How did we find out about Kerschens?
Most of the core records of the Kerschen family were obtained from written records kept by Kerschens. The family bible handed down by Arthur Henry Kerschen Sr. (1902-1992) contained data about the Michigan Kerschens. The records of Robert L. Kerschen (1927-Present) and David William Kerschen (1952-Present), provided alot of information about the Kansas Kerschens.
Kerschens have recounted from memory thier own family, their cousins, aunts and uncles names and birthdays, and told the stories of the Kerschen migrations to Argentina and to the United States. The stories, names and dates give us clues leading us to more sources of information.

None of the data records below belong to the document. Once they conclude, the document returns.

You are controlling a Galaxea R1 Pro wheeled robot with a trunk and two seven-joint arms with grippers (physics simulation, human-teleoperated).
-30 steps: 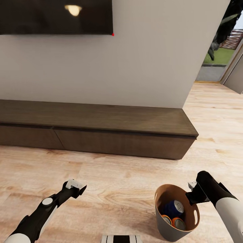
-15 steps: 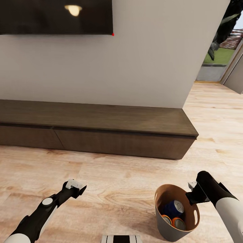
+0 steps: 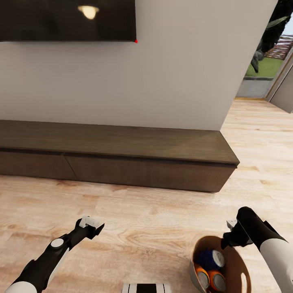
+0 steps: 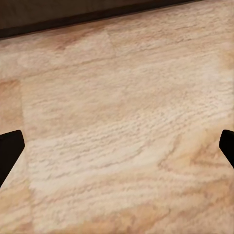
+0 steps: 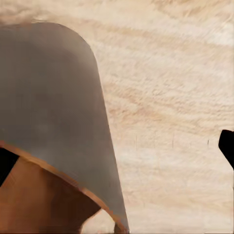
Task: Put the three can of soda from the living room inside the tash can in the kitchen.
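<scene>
So from my seat I'm looking down at the living room floor point(image 3: 142, 219), light wood planks, with the long low dark-wood cabinet point(image 3: 122, 156) running along the white wall point(image 3: 183, 73) and the bottom edge of the black television point(image 3: 67, 20) up top. The trash can point(image 3: 238, 270) is down at the lower right of the head view, tipped a bit so I'm looking straight into its copper-brown inside, and it sits lower and closer to me than it did half a second ago. All three sodas are inside it: the blue can point(image 3: 213, 258) on top, with the two orange cans point(image 3: 211, 280) side by side under it. My right gripper point(image 3: 228, 238) is at the can's far rim, and the right wrist view has the rim and grey outer wall point(image 5: 53, 112) right up between the fingers, one dark fingertip point(image 5: 227, 146) well out on the other side, so honestly I can't tell if it's pinching the rim or just sitting wide around it. My left gripper point(image 3: 91, 224) hovers over bare floor at the lower left, holding nothing, with the jaws spread wide in the left wrist view, where I can see plain wood point(image 4: 122, 126) between the two black fingertips point(image 4: 9, 148).
</scene>
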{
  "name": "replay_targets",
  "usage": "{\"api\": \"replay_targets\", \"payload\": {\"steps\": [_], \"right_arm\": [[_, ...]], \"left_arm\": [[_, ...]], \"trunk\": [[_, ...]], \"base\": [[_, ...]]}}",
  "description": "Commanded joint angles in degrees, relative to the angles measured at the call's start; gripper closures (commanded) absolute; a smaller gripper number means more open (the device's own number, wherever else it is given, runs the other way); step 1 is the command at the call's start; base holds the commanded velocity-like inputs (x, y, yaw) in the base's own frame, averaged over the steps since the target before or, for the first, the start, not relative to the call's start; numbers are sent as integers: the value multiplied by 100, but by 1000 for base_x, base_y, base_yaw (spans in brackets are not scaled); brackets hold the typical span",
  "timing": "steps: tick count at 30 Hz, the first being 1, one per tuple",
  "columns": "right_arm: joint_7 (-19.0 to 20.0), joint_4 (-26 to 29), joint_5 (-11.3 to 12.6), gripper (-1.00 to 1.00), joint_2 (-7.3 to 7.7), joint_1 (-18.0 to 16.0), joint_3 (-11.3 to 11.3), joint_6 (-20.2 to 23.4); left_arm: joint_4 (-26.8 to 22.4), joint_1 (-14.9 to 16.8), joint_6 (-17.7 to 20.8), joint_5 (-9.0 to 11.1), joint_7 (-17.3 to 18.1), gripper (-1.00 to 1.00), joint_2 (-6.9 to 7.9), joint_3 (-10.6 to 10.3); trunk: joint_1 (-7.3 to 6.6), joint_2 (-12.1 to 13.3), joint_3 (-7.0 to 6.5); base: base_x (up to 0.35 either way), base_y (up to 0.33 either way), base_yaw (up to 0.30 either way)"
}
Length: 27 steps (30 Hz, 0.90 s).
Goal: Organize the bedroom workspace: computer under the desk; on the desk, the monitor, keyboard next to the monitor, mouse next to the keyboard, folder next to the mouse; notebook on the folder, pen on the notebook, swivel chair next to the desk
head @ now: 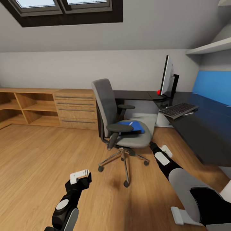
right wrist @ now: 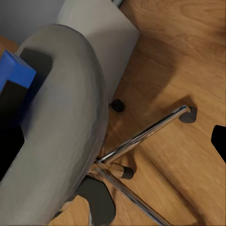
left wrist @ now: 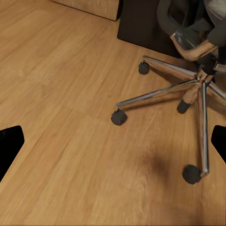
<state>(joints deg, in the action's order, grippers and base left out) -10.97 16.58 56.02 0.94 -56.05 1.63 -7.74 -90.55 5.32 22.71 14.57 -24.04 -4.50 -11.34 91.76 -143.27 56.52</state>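
While the swivel chair (head: 120, 123) stands on the wooden floor (head: 38, 154) just left of the dark desk (head: 205, 128), a blue folder (head: 133, 126) lies on its grey seat with a pen (head: 130, 123) resting on top. On the desk the monitor (head: 167, 75) stands upright at the far end, with the keyboard (head: 178, 110) lying nearer in front of it and a small red object (head: 158, 92) to the monitor's left. The right gripper (head: 160, 150) hangs just beside the near right edge of the seat, its fingers spread wide apart and holding nothing. The left gripper (head: 80, 176) hovers over bare floor, near the chair's wheeled base (left wrist: 188, 94), likewise spread open and empty. Wooden shelves and drawers (head: 48, 107) line the far wall at the left.
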Motion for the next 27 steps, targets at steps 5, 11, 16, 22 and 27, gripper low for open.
{"api": "replay_targets", "payload": {"steps": [5,11,16,22,27], "right_arm": [[-19,3,41,-100,2,-2,16,-17],[-11,8,41,-100,-1,-2,20,-35],[-18,6,41,-100,2,-2,17,-35],[-19,-2,41,-100,3,-2,14,-35],[-19,-8,41,-100,31,-2,13,-35]], "left_arm": [[-7,4,14,57,-50,-100,1,-1],[-6,4,14,61,-52,-100,1,0],[-6,4,14,56,-53,-100,1,0],[-6,4,14,55,-50,-100,1,0],[-6,4,14,60,-49,-100,1,0]], "trunk": [[2,-2,6],[2,-2,15],[2,-2,23],[2,-2,25],[2,-2,25]], "base": [[210,0,0],[122,0,0],[123,0,0],[215,0,0],[275,0,0]]}}
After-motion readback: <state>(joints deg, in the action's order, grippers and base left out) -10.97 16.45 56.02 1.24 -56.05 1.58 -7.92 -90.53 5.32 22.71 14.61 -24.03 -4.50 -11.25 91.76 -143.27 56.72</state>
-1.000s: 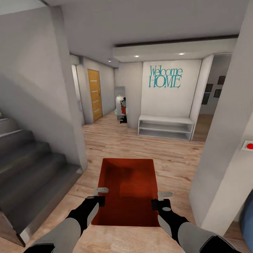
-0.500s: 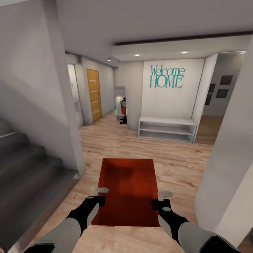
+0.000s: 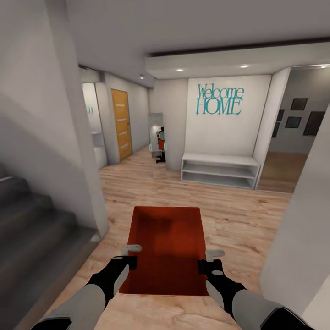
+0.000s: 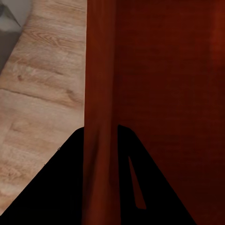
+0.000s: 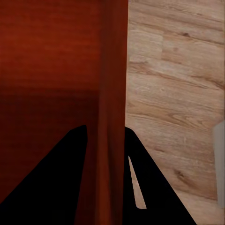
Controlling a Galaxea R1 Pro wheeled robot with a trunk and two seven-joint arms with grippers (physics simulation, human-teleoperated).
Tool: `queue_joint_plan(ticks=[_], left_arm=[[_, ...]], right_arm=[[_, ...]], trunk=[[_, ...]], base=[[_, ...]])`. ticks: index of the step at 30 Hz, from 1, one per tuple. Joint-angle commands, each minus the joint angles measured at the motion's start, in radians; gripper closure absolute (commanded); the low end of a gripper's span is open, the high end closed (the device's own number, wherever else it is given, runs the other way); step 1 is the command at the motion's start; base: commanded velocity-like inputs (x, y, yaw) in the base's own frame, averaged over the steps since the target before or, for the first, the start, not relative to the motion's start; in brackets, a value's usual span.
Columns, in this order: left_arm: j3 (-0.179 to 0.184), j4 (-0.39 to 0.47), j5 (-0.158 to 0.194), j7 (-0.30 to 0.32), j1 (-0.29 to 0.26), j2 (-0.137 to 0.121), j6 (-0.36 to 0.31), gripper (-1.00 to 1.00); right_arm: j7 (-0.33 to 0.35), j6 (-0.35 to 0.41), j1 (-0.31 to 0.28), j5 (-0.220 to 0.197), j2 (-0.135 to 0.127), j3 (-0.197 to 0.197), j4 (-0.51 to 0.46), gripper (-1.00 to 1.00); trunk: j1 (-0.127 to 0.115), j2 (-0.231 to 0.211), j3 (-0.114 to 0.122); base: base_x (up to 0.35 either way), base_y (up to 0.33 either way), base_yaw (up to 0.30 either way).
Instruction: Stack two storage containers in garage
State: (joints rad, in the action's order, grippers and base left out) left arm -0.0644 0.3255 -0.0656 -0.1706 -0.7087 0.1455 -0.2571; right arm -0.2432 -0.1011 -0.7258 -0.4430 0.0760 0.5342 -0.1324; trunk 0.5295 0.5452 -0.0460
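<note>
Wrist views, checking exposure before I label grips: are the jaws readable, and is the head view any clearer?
Left wrist view: the jaws are flat black silhouettes astride the storage container wall. Right wrist view: same; the interior darkens near the jaws. Head view: even light, soft render; left gripper and right gripper distinct.

One storage container (image 3: 167, 247), two hands, one bench (image 3: 220, 170)
</note>
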Motion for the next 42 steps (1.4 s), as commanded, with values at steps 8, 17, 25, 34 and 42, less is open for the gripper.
queue_joint_plan(ticks=[8,17,25,34,42], left_arm=[[-0.017,-0.003,-0.006,-0.004,0.0,0.005,-0.007,1.0],[-0.017,-0.003,-0.006,-0.004,0.0,0.005,-0.007,1.0],[-0.017,-0.002,-0.006,-0.004,0.0,0.005,-0.007,1.0],[-0.017,-0.003,-0.006,-0.004,0.0,0.005,-0.007,1.0],[-0.017,-0.002,-0.006,-0.004,0.0,0.005,-0.007,1.0]], right_arm=[[-0.077,-0.019,-0.001,0.004,0.001,-0.005,-0.013,1.0],[-0.077,-0.019,-0.001,0.004,0.001,-0.005,-0.013,1.0],[-0.077,-0.02,-0.001,0.004,0.001,-0.005,-0.013,1.0],[-0.077,-0.019,-0.001,0.004,0.001,-0.005,-0.013,1.0],[-0.077,-0.019,-0.001,0.004,0.001,-0.005,-0.013,1.0]], trunk=[[0.001,0.002,-0.002],[0.001,0.002,-0.002],[0.001,0.002,-0.002],[0.001,0.002,-0.002],[0.001,0.002,-0.002]], base=[[0.323,0.0,0.0],[0.323,0.0,0.0],[0.323,0.0,0.0],[0.323,0.0,0.0],[0.323,0.0,0.0]])
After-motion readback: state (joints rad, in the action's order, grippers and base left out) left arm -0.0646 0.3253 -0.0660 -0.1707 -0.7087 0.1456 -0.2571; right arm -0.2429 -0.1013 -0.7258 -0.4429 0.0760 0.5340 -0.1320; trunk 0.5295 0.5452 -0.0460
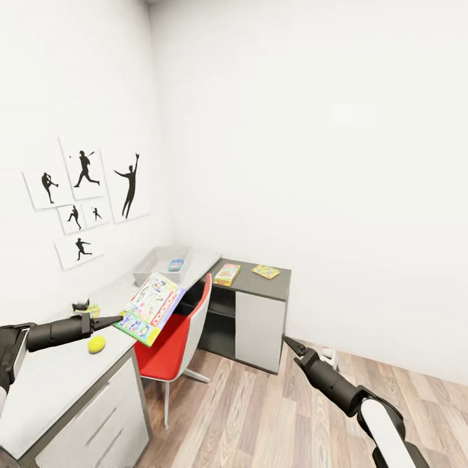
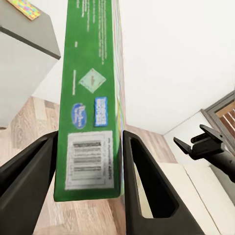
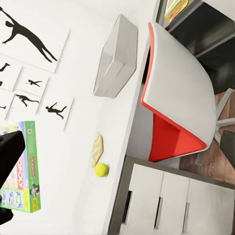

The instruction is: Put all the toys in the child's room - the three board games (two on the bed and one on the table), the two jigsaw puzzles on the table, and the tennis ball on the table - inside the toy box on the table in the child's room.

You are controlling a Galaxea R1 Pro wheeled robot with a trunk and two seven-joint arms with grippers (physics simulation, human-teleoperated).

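Observation:
My left gripper (image 1: 118,318) is shut on one edge of a white-green-blue board game (image 1: 151,309) with a red stripe, and holds it tilted in the air over the table's (image 1: 58,377) front edge. In the left wrist view both fingers (image 2: 147,181) press the box's green side (image 2: 90,98). The tennis ball (image 1: 96,344) lies on the table just below that gripper, with a jigsaw puzzle (image 1: 90,309) behind it. Farther along stands the grey toy box (image 1: 162,263). The lower dark-grey wing bears a yellow-green-red board game (image 1: 227,273) and another jigsaw puzzle (image 1: 266,271). My right gripper (image 1: 286,340) hangs open over the floor.
A red chair (image 1: 179,331) is tucked against the table between the white drawers (image 1: 97,422) and the dark wing. Something small and blue (image 1: 175,264) lies in the toy box. Baseball silhouette prints (image 1: 84,195) hang on the left wall. Wood-plank floor (image 1: 260,416) stretches to the right.

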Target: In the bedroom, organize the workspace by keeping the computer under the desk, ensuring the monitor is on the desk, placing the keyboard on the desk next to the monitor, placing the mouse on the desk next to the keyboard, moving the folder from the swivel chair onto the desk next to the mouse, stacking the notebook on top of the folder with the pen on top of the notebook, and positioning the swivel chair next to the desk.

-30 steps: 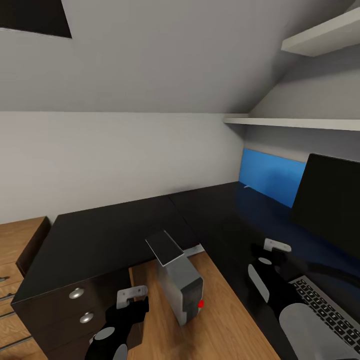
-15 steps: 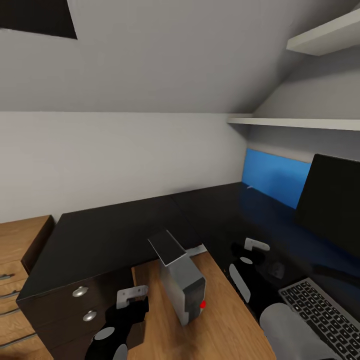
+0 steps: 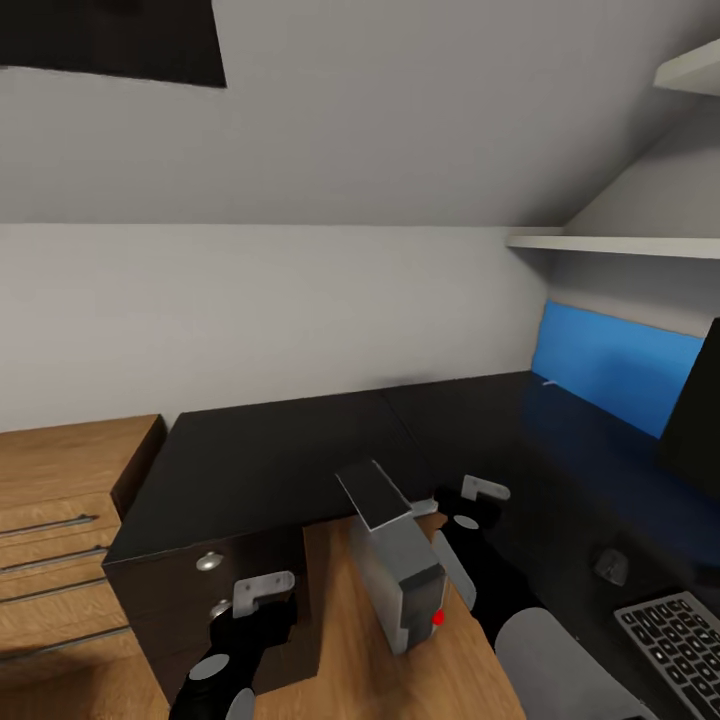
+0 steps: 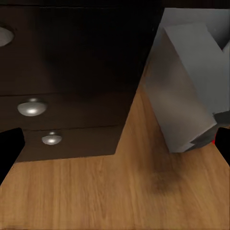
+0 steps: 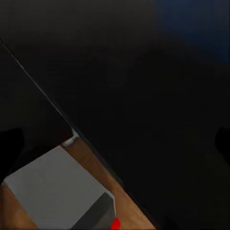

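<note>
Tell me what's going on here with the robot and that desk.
The robot faces the inner corner of the black desk. The computer stands tilted on the wood floor in the desk's nook, beside the drawer unit. The left hand hovers in front of the drawers; the right hand hovers over the desk edge next to the computer. Neither holds anything. The mouse and keyboard already lie on the desk, near the monitor.
</note>
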`<state>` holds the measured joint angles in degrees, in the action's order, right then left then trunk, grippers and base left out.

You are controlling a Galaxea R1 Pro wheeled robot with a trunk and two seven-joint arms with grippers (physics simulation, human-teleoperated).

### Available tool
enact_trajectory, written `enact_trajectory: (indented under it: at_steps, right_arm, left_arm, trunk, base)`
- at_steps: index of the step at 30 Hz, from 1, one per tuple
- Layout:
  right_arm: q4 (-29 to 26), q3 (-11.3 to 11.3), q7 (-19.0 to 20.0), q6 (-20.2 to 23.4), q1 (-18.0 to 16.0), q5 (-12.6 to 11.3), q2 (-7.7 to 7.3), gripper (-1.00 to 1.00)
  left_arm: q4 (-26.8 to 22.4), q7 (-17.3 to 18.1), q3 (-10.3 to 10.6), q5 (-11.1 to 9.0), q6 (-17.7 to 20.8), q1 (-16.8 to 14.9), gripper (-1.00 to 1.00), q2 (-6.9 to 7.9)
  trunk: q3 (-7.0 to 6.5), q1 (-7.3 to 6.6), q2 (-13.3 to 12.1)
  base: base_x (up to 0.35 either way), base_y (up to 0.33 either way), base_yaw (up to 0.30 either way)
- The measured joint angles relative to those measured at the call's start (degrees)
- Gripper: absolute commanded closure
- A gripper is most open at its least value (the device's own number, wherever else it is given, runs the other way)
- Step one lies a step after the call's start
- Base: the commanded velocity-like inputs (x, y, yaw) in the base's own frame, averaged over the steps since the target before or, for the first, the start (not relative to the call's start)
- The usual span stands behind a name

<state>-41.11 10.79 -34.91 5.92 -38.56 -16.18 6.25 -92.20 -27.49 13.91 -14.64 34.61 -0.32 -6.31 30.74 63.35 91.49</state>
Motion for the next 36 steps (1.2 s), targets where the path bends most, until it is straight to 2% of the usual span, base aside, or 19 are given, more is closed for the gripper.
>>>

A large number of Kerschens were discovered because they are the direct ancestors of people who are not themselves Kerschens. Most of the descendants of the original Kerschens no longer carry the family name, but they are still a valuable source of Kerschen geneology.
When members of the Kerschen family die, family information is frequently included in obituaries. Exact dates of birth and birthplaces, parents names and of course, living descendants are enumerated in most obituaries. They can be a very valuable source of information.
Armed with all these names and dates and places, there are ways of discovering much more. The Mormon church has set up family history centers all over the world. If you know where and when someone was born, you can frequently find their birth records among the church and civil records of the time. The Mormon church has spent years transfering those old records onto microfilm. The information provided by Arthur Henry Kerschen Sr. and by Robert L. Kerschen was enough to track both families back to Joannes Balthesarius Kerschen in 1700, uniting most of the Kerschens of the United States into a single family tree.
It is always the policy of Kerschen.org to keep specific information about still living Kerschens private.